The Liberian-born playmaker logged 24 minutes in a 2-0 loss to Colombia on Friday to open the tournament, adding fluidity to an attack that struggled to break down a disciplined defense. Having established himself as the first option off the bench, Nagbe seems like a logical option if Klinsmann wants to inject his attack with some fresh blood Tuesday.

"It was good coming into the game — I wasn’t nervous," Nagbe said. "With more camps and more games I get to play with these guys I get to know them. I think chemistry is huge when it comes to the national team because you're not together all the time. It's getting there."

The loss to Colombia marked just Nagbe's fourth competitive appearance as he continues to make his case for breaking into Klinsmann's midfield.

Although Nagbe's early caps came without a tangible impact in the final third, the Copa America tune-ups saw the Akron product notch his first international goal on a stoppage-time winner against Ecuador. Four days later, he used slick combination play to tee up a Christian Pulisic strike versus Bolivia.

"He doesn't get worked up when there's a couple guys on him — he always seems to get out of pressure and relieve the stress," U.S. defender Geoff Cameron said. "He gives us a different dynamic. He's a very good, complete player, and when he's on the field he makes a difference."

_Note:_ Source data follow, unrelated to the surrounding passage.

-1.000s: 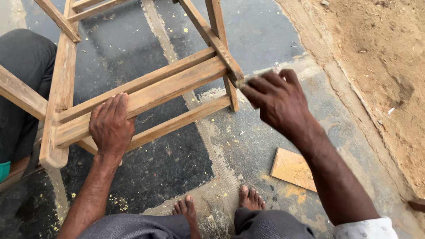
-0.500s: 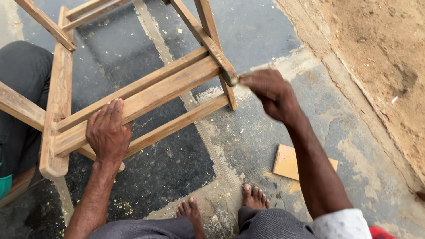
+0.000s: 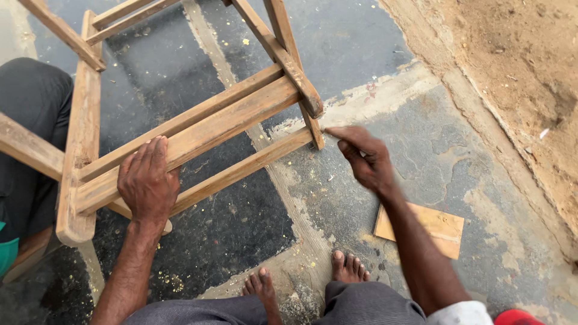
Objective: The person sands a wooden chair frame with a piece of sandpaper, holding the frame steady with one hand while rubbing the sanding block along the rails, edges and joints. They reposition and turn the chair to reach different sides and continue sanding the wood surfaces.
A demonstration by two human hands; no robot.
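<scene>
Since a second ago the right hand has dropped from the frame's corner joint toward the floor, blurred mid-swing. At far left, a dark-trousered leg presses the wooden frame, seemingly to steady it. The left hand lies flat and open on its middle rails, pinning them down. The right hand's fingers are pinched together; what they hold, I cannot tell. Right and nearer lies a small plywood offcut.
</scene>
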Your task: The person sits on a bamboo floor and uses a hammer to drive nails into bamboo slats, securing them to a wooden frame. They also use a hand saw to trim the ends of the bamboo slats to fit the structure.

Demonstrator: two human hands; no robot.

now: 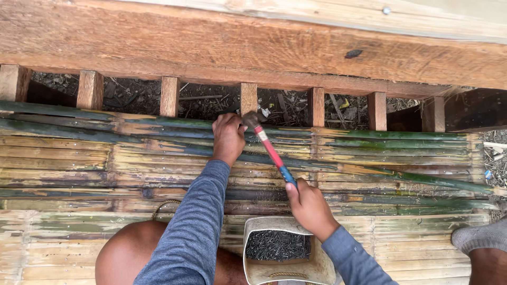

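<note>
My right hand [309,207] grips the blue end of a hammer [269,149] with a red shaft. Its dark head [249,119] is at the far edge of the bamboo slat floor [79,169], just below a wooden joist [248,97]. My left hand [228,136] rests closed on the slats right beside the hammer head, fingers pinched near it; whether it pinches a nail is hidden. A pale open container of dark nails [278,246] sits by my right forearm. Both arms wear grey-blue sleeves.
A thick wooden beam [237,45] runs across the top, with several short joists [169,96] and gaps showing soil and debris below. My bare knee [129,250] is at lower left. A foot in a grey sock [480,237] is at the right edge.
</note>
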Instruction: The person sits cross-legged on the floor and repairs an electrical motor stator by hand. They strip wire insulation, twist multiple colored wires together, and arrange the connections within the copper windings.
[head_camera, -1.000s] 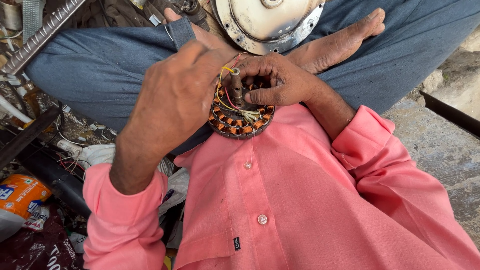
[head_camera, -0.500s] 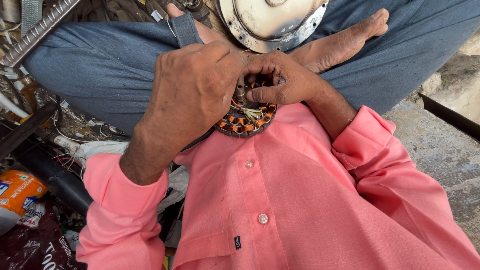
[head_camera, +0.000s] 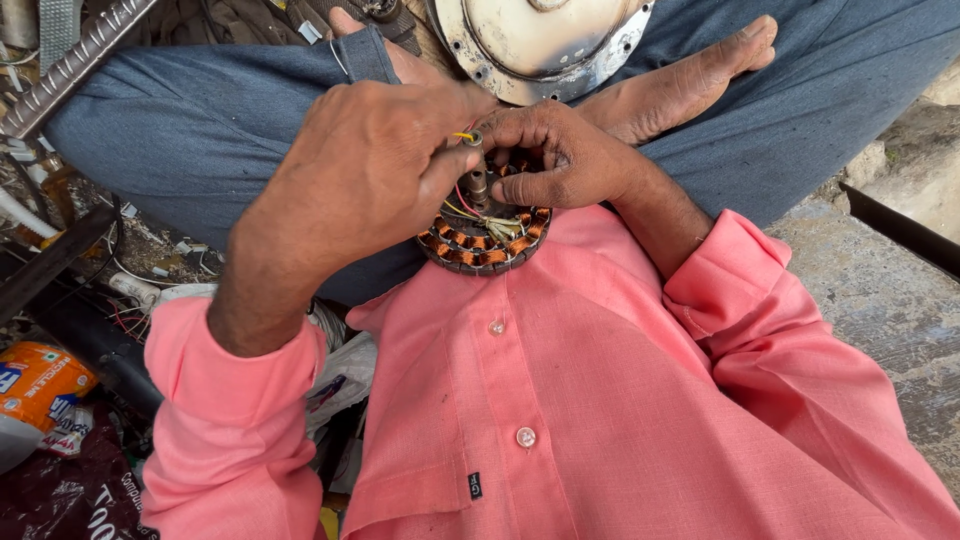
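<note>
Threading thin wires through the shaft: the left hand (head_camera: 370, 170) pinches the yellow wire (head_camera: 462, 135) at the tip of the metal shaft (head_camera: 476, 170), while the right hand (head_camera: 560, 155) grips the shaft and steadies the copper-wound motor coil (head_camera: 485, 245), held against the pink shirt (head_camera: 560, 400) above the lap. Drawing the wires further probably calls for a steady fingertip pull. A round metal cover (head_camera: 540, 40) rests near the feet.

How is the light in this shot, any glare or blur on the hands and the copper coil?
Head view: soft, even daylight, no hard shadows; left hand, right hand and the wound coil are sharp; mild shine on the metal disc; frame edges bend slightly.
</note>
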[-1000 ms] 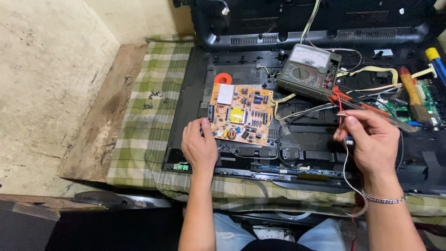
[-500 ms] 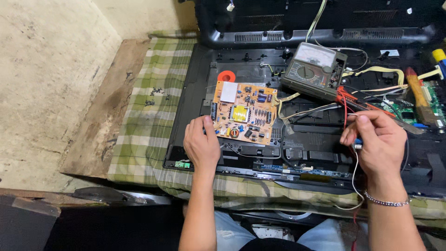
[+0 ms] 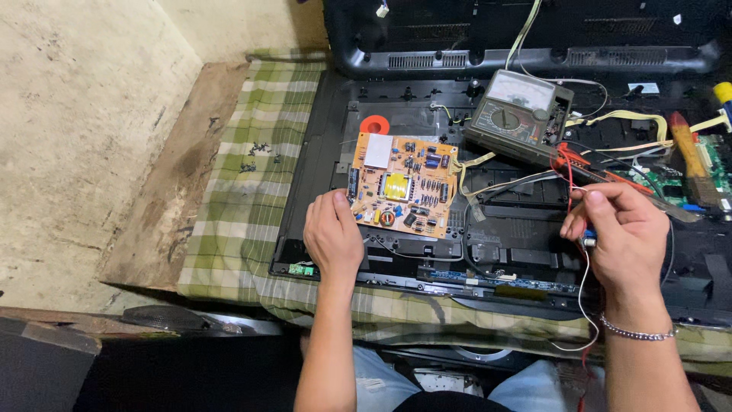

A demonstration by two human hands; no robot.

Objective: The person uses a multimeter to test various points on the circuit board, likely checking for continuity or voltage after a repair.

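The orange power-supply circuit board [image 3: 402,185] lies flat on the black back panel of an opened television [image 3: 526,229], near its left side, with the person's left hand [image 3: 332,236] resting curled at the board's lower left corner, fingers touching its edge. The board looks light, rigid and fragile, crowded with upright capacitors, a yellow transformer and a white heat sink; it is judged best taken by its bare edges or corners, never by the components. The right hand [image 3: 624,236] is pinched shut on thin red and white test leads [image 3: 572,179], well apart from the board. These leads run to an analogue multimeter [image 3: 520,113] standing tilted just beyond the board's upper right. An orange ring [image 3: 374,124] sits just above the board. A flat cable and loose wires cross the panel between board and right hand and could snag. A green checked cloth [image 3: 252,175] underlies the set; small screws [image 3: 255,150] lie scattered on it.
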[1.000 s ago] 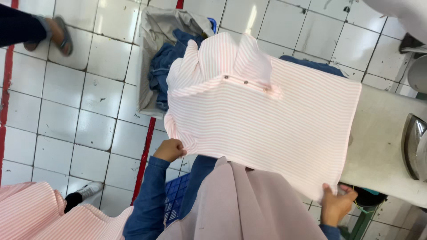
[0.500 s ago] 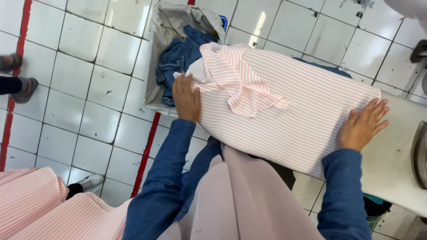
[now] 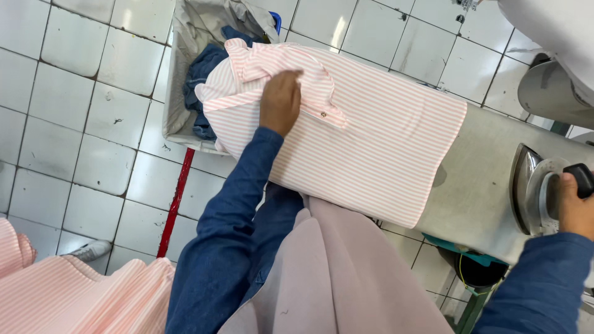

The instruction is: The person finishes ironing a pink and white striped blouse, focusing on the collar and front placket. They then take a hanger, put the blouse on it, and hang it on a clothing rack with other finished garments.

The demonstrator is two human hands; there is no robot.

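- Pressing down near the collar, the left hand (image 3: 280, 102) lies flat, fingers loosely spread, on the pink striped shirt (image 3: 371, 142), which is spread over the grey desk (image 3: 476, 192).
- The right hand (image 3: 575, 207) is closed round the handle of the iron (image 3: 535, 188), standing just beside the shirt.
- Risk, as I judge it: the collar end overhangs the bin (image 3: 179, 117) and could slide in; a lingering iron might scorch.

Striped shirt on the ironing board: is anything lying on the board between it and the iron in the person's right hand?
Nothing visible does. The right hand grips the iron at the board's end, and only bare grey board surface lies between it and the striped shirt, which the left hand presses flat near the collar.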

Whatever part Nagbe plays, he's relishing the chance to represent the country he settled in as an 11-year-old. It wasn't until this past September that Nagbe, whose family was uprooted by the First Liberian Civil War, earned his citizenship and became eligible to play for the U.S.

"You dream of these opportunities and these games," Nagbe said. "To be on the bench against Colombia, seeing the atmosphere and the national anthems and the whole thing, it was great."

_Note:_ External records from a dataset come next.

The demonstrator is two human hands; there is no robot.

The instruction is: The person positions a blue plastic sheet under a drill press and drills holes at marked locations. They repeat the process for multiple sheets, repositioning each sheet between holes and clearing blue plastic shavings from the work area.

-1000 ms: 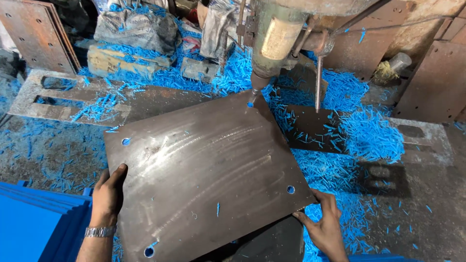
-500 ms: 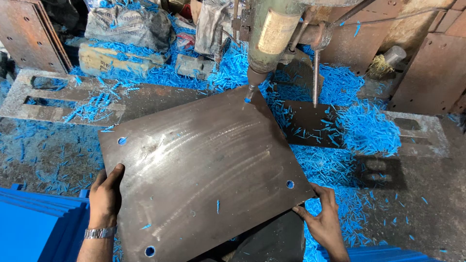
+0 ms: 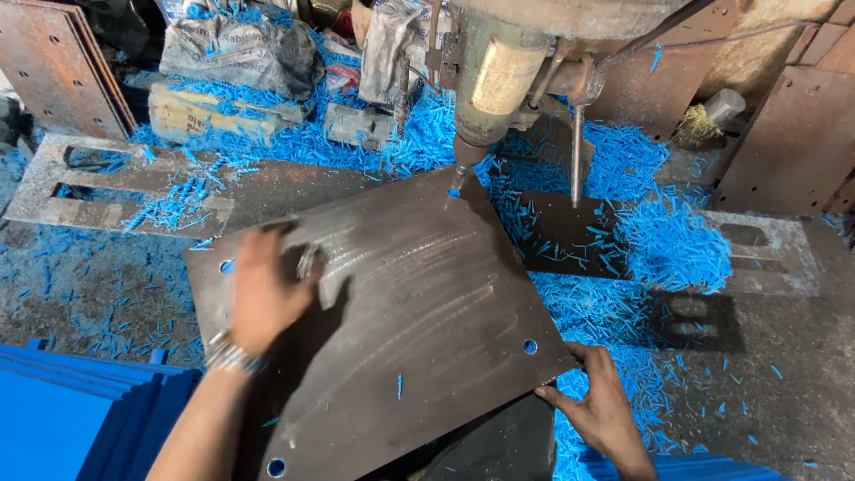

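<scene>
Plate (image 3: 401,312), a dark steel sheet with drilled holes at its corners, lay tilted on the machine bench (image 3: 784,374) beneath the drill spindle (image 3: 463,156), its far corner directly under the bit. 4 holes showed, 1 at each corner, with blue visible through them. The left hand (image 3: 263,294) lay over the plate's left part, blurred by motion, fingers spread loosely and pressing flat on the metal rather than gripping anything; a metal wristband (image 3: 230,356) circled that wrist. The right hand (image 3: 601,410) sat at the plate's near right corner, its fingers (image 3: 570,354) curled up against the edge just beside 1 hole, clamped lightly on the sheet's rim. Blue shavings (image 3: 668,240) lay heaped across the bench's right side and far edge. A stack of blue sheets (image 3: 62,419) sat at the near left corner. A slotted steel piece (image 3: 98,191) rested along the left edge, and rusty plates (image 3: 62,67) leaned in the far left corner.
</scene>
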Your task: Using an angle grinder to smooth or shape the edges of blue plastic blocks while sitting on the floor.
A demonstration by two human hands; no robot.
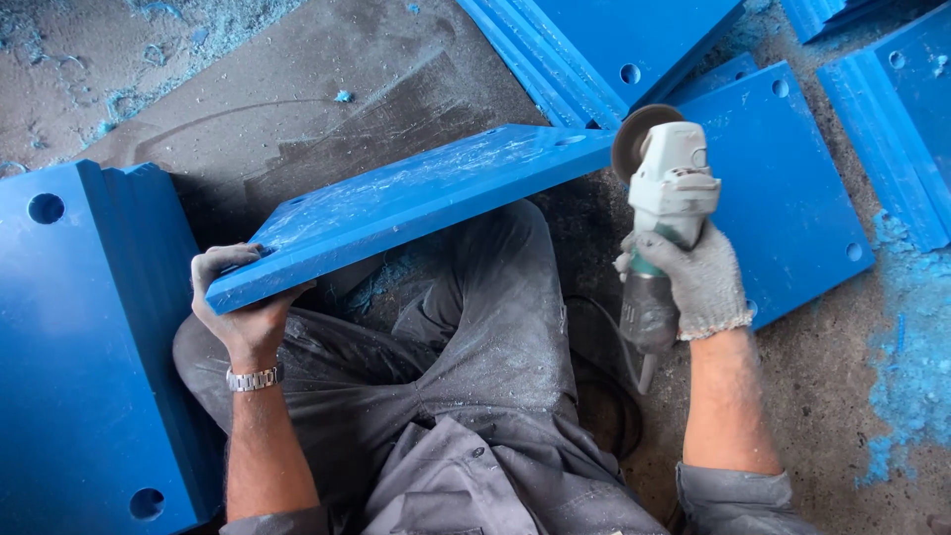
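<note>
While left hand [241, 302] grips scuffed blue panel [416, 198], gloved right hand [693, 277] clasps angle grinder [662, 213]

The floor [327, 119] was bare grey concrete, dusty and smeared with pale streaks, lit evenly by soft daylight. Blue shavings [906, 367] lay thick along its right side and were scattered thinly in the upper left corner [149, 50]. Flat blue slabs with round holes lay on it: one large slab [69, 337] at the left and several stacked slabs [792, 159] at the upper right.
</note>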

While a vocal segment of the U.S. fan base is pushing for Nagbe to earn an increased role, Klinsmann has stayed patient, starting veterans Michael Bradley, Jermaine Jones and Alejandro Bedoya in midfield against Colombia.

Not rushing Nagbe remains an important objective for the U.S. coaching staff. His appearance versus Colombia, the world's No. 3-ranked team, marked the toughest opposition Nagbe has faced in his international career. Before that match, Ecuador was the only other team inside the top 30 that Nagbe had played against.

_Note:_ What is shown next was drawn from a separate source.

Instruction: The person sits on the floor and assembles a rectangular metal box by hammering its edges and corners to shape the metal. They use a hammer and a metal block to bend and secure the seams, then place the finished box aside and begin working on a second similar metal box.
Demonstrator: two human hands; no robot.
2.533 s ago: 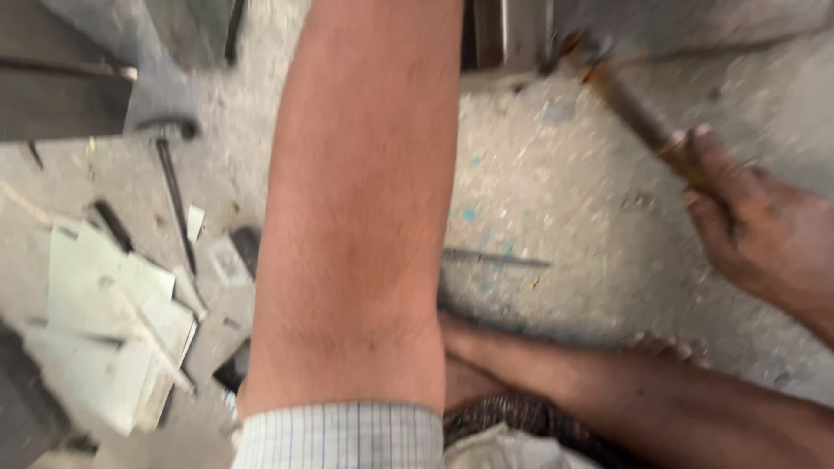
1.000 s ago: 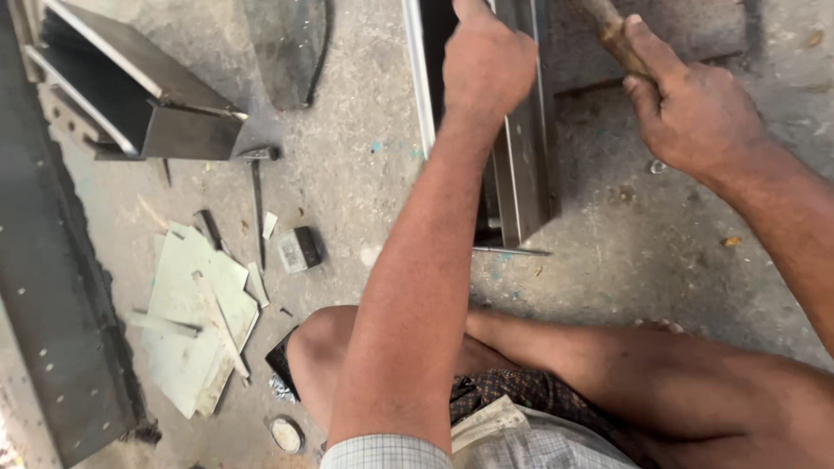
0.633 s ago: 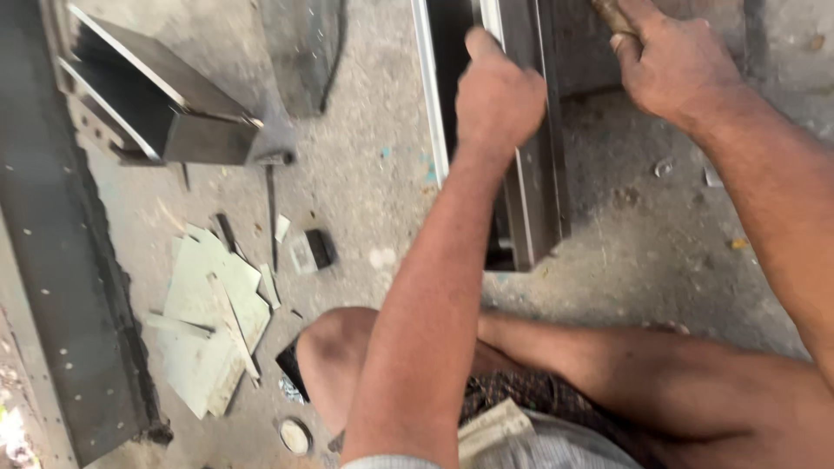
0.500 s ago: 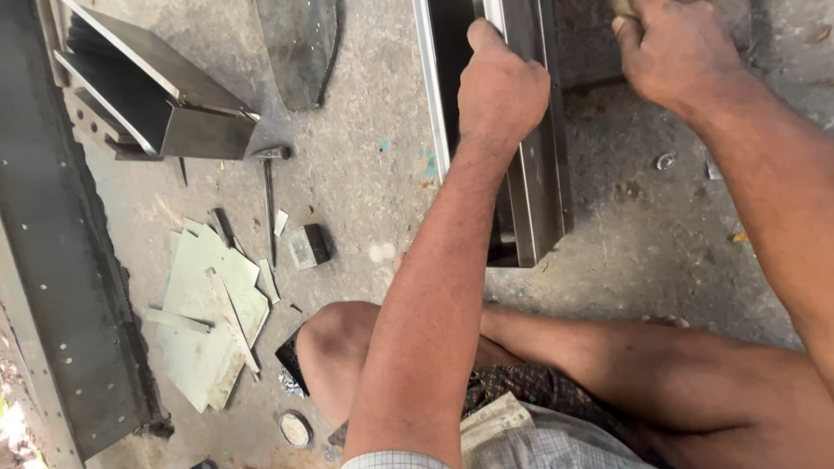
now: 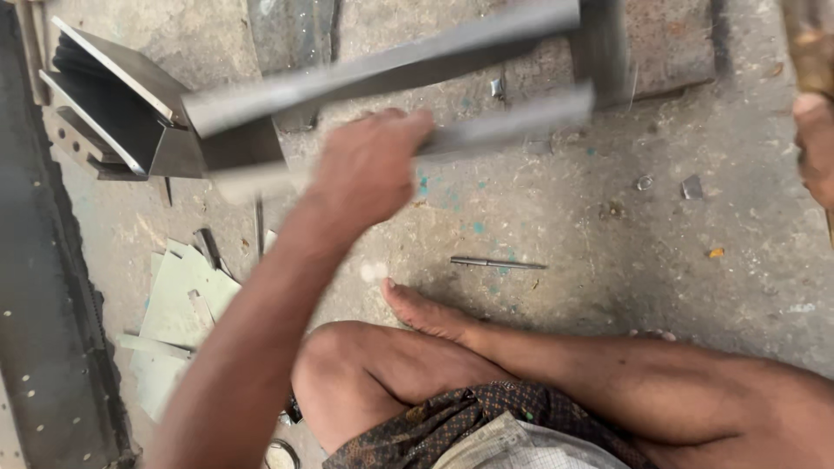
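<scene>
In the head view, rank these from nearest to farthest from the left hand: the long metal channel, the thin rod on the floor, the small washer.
1. Long metal channel: in the left hand itself, blurred, running up to the right.
2. Thin rod: on the floor, below and right of the hand.
3. Small washer: on the floor, far to the right.

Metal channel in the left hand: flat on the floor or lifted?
Lifted. The left hand grips the long metal channel, which is motion-blurred and slants above the concrete floor. The right hand holds a wooden handle.
</scene>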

"The other thing that we learned for all players coming fresh into this program is there's no space really," Klinsmann said. "You saw Darlington coming in and you see how Colombia squeezes the field defensively, so Darlington sees that there's no space. 'Where should I go? What should I do?'

"He has to learn now how to find solutions dealing with far tighter space than he's used to in MLS. But that learning curve is just happening now, so give him some time and I'm very positive that he will figure it out."

For Nagbe's part, he has remained a good soldier. Coming off the bench is an unfamiliar role for a player who has made just four appearances as a substitute over the past five MLS campaigns, but one he has excelled at.

And if that's all he's asked to do this Copa America, he'll have no qualms.

"I'm just staying patient because I think the team is playing well," Nagbe said. "If it’s off the bench, I’m fine with that and just waiting for opportunities."